In Along Came Jones (Multnomah, 2003), Linda Windsor employs a similar technique. She also weaves in descriptive phrases that start building the image of the heroine (while the heroine is “seeing” the hero for the first time) through the action of the first chapter (the aftermath of a car accident):
- city born marketing exec (she’s cosmopolitan, usually polished, probably very concerned with her appearance)
- her companion swept her off her feet (she’s probably slender)
- “Manetti,” Deanna ventured. “Deanna Manetti.” (She’s Italian. Like the statement above, this gives the reader a general direction to start visualizing this character—dark hair, olive-toned skin, dark eyes.)
- Fourteen years since she got her driver’s license in New York City . . . (So, she’s probably between thirty and thirty-five, depending on the legal driving age in NY.)
- she sought the stirrups with the toes of her kiltied pumps. (A specific kind of shoe—she dresses not in sexy stilettos but in tailored loafer-like pumps)
Let’s see if the beginning of Stand-In Groom passes the “showing” test:
- Her right heel skidded on the slate-like tile and she wobbled, her foot sliding half out of the black mule. Anne hated shoes that didn’t stay on her foot of their own accord, but they were fashionable.
- Walking through the packed restaurant behind the slender, petite young woman, Anne tried not to feel self-conscious. At nearly six feet tall and doing well to keep herself fitting into a size 18, she hated to imagine what others thought when they compared her to someone like this little hostess—five foot four-ish with a waist so small she could probably wear Anne’s gold filigree anklet as a belt. When working, Anne rarely thought about her stature or size. In public, though, all the comments and teasing she’d received when she’d reached her full height at age thirteen rushed back into her memory. If only she’d had some athletic ability, she might have been popular and not fallen for a man who’d strung her along until he didn’t need her anymore.
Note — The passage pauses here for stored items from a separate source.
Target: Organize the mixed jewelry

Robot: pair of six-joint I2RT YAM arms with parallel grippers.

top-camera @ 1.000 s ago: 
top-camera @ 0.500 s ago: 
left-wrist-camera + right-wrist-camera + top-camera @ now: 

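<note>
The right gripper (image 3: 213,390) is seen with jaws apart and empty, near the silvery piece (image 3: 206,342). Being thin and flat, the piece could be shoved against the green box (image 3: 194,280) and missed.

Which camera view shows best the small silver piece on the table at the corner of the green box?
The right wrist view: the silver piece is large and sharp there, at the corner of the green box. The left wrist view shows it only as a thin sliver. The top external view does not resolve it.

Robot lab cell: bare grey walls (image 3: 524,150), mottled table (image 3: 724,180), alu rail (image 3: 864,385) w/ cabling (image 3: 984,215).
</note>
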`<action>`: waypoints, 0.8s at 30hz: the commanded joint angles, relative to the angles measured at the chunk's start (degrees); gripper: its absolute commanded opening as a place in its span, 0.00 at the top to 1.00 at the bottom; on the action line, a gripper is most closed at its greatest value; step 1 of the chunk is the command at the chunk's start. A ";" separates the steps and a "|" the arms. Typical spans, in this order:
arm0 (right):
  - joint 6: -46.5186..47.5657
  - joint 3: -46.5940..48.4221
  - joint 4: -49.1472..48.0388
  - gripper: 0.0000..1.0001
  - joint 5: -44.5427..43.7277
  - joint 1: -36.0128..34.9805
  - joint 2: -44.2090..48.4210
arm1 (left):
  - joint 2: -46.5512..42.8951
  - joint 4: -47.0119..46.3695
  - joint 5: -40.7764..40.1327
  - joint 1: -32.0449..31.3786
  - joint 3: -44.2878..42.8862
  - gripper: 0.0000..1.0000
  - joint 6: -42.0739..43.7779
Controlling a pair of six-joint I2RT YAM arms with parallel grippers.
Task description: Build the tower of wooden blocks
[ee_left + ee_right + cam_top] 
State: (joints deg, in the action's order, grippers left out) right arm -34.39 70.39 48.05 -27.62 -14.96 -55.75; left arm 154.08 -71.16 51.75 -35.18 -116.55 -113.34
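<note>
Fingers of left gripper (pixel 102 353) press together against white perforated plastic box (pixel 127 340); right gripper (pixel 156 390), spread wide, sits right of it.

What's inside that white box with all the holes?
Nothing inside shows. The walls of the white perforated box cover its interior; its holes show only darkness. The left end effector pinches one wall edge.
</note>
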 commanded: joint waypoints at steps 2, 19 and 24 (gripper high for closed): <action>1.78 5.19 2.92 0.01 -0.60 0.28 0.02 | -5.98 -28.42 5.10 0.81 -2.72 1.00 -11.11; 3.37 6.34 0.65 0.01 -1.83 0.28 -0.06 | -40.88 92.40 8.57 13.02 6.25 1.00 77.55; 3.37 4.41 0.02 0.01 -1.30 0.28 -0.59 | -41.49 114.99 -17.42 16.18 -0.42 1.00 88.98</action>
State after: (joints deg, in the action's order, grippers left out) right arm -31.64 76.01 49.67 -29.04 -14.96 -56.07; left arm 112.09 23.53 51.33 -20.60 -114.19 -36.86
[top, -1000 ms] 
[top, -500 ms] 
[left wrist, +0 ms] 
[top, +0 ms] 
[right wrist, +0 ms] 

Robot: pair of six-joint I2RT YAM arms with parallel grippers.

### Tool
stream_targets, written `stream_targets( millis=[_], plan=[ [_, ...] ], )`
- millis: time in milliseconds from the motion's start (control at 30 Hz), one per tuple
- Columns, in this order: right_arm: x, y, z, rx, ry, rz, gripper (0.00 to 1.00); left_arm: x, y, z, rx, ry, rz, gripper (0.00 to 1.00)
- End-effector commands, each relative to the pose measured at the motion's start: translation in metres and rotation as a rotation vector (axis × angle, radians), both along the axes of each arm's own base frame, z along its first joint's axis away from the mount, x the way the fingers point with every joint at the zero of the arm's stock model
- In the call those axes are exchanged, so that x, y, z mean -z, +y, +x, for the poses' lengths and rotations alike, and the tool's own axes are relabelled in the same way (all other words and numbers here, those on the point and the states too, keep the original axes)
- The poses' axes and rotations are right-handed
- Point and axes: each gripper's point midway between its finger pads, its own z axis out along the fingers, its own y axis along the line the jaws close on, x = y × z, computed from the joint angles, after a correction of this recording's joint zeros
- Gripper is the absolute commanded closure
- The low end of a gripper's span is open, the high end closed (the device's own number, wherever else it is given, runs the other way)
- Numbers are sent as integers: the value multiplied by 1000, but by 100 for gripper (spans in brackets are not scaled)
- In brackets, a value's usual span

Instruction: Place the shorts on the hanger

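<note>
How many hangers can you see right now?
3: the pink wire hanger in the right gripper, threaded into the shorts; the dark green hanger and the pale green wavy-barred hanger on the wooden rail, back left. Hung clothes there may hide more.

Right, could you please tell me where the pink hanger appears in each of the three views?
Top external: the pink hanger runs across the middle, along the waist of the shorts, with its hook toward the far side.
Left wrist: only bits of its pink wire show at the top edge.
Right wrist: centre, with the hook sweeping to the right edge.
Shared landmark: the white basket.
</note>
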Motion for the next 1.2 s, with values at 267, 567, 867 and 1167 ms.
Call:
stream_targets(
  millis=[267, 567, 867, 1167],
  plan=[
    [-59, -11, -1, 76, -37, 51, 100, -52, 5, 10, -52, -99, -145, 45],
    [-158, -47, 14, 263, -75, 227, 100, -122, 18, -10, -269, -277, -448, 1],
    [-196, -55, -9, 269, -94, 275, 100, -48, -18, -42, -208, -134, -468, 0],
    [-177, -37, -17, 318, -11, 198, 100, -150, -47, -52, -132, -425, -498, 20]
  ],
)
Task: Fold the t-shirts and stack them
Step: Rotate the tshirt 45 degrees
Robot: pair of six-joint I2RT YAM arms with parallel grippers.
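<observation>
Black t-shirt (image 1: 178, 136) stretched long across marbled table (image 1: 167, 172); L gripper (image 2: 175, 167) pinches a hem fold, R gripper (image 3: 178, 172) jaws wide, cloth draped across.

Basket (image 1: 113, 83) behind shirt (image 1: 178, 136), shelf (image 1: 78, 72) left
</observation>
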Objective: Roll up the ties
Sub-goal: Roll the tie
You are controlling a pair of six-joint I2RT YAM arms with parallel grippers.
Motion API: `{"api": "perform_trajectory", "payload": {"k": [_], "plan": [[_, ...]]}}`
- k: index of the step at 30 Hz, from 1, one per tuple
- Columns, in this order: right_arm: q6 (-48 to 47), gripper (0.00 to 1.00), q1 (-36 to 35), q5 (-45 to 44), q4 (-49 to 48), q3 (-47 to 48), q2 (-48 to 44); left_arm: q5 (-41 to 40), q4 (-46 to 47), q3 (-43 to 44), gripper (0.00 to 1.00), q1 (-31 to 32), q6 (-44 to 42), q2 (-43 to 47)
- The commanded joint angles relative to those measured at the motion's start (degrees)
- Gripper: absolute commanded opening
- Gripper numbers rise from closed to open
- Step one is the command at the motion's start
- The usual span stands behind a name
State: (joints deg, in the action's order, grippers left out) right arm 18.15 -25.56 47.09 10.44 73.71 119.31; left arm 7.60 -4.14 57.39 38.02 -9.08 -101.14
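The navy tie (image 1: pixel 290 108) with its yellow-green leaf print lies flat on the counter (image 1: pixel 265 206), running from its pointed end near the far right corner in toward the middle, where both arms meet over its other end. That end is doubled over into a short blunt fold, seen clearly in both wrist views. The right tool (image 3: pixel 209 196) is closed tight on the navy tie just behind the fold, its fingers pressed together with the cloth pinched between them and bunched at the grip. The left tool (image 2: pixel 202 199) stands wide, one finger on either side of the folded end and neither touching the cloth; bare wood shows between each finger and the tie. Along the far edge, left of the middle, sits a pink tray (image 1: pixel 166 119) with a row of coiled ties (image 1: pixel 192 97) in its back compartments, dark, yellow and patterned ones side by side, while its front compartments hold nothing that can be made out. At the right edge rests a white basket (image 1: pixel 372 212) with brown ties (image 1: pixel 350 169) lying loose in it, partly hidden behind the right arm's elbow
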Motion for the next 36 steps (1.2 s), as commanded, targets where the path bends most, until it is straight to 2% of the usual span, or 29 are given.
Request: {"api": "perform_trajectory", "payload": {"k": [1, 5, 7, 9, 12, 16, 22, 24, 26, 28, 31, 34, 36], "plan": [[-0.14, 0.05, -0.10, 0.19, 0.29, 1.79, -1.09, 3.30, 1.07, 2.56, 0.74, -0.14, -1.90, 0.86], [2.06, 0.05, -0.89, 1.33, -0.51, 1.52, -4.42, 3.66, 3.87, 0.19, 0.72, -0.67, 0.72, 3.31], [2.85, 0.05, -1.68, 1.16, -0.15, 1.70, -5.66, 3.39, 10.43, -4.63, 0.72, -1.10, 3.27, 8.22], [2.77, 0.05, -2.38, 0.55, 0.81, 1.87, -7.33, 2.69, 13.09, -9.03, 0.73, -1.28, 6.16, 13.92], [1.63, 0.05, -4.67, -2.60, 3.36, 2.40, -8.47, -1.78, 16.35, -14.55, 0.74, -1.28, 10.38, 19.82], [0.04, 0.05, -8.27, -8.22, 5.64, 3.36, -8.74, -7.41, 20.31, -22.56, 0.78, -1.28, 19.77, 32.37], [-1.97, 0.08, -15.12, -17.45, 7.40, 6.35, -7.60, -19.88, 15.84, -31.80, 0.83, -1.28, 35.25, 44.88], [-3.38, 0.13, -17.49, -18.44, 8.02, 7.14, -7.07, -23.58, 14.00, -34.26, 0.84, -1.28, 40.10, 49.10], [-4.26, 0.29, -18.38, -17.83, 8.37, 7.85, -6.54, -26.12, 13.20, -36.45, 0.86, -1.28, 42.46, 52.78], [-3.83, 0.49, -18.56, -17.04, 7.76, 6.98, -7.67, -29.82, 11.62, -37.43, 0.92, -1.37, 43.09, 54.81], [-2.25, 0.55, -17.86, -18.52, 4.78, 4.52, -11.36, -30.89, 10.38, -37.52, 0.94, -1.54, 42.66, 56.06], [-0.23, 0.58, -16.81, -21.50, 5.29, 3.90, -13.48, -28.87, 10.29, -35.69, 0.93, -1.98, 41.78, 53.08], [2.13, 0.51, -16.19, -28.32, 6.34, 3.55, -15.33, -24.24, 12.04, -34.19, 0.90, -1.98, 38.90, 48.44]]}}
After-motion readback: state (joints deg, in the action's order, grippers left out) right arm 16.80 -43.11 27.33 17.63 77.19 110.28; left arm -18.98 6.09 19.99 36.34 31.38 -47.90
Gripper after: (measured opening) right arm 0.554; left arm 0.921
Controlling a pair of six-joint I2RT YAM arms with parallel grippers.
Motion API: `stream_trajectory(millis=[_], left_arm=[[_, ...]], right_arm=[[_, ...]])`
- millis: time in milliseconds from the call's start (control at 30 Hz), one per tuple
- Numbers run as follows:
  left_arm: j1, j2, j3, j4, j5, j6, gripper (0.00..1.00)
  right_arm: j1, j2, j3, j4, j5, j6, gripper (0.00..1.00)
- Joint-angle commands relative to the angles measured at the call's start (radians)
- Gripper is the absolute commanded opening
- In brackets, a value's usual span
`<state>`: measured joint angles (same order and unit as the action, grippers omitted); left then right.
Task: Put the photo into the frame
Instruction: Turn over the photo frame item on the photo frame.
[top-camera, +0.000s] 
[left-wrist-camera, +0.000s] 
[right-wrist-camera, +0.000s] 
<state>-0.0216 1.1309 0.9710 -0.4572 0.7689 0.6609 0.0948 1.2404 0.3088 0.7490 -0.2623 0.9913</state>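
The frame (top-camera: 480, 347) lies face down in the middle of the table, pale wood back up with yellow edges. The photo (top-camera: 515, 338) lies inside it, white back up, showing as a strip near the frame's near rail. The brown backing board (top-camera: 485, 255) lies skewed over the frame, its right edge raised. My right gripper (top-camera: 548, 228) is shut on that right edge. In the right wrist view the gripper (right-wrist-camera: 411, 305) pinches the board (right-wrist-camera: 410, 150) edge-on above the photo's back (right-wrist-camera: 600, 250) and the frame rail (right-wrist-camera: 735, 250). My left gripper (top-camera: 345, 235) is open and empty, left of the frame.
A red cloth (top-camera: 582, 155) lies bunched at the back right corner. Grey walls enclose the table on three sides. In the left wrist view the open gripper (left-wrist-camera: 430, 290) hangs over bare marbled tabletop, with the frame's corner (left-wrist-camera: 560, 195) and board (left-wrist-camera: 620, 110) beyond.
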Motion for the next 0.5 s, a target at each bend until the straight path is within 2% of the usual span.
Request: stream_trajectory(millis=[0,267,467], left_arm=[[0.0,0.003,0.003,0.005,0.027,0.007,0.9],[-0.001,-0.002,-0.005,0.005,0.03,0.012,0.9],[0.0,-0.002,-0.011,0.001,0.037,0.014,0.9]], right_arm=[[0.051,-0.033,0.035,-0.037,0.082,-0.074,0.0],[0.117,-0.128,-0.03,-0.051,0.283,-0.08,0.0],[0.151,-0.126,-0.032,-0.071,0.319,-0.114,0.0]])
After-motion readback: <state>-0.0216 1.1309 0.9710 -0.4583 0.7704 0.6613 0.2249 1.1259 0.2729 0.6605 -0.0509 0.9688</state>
- This was the third time Jenn had set Anne up on a blind date and the third time it hadn’t worked out. Jenn had a habit of setting Anne up with men of Jenn’s taste, rather than Anne’s type. At five foot six, Jenn didn’t have to worry about towering over her dates. Five inches taller, however, Anne wanted to date someone who was at least six feet tall so she didn’t feel like quite such an Amazon beside him. But it seemed like tall, single Christian men over the age of thirty were hard to come by.
Okay, maybe a bit more telling than showing—but at least now I know what I need to work on! Next time, we’ll look at describing our characters from someone else’s point of view. But now it’s your turn for some Show and Tell—pull out some descriptions from your first chapter to share with us and define for us whether you think they “show” or “tell” what your character looks like.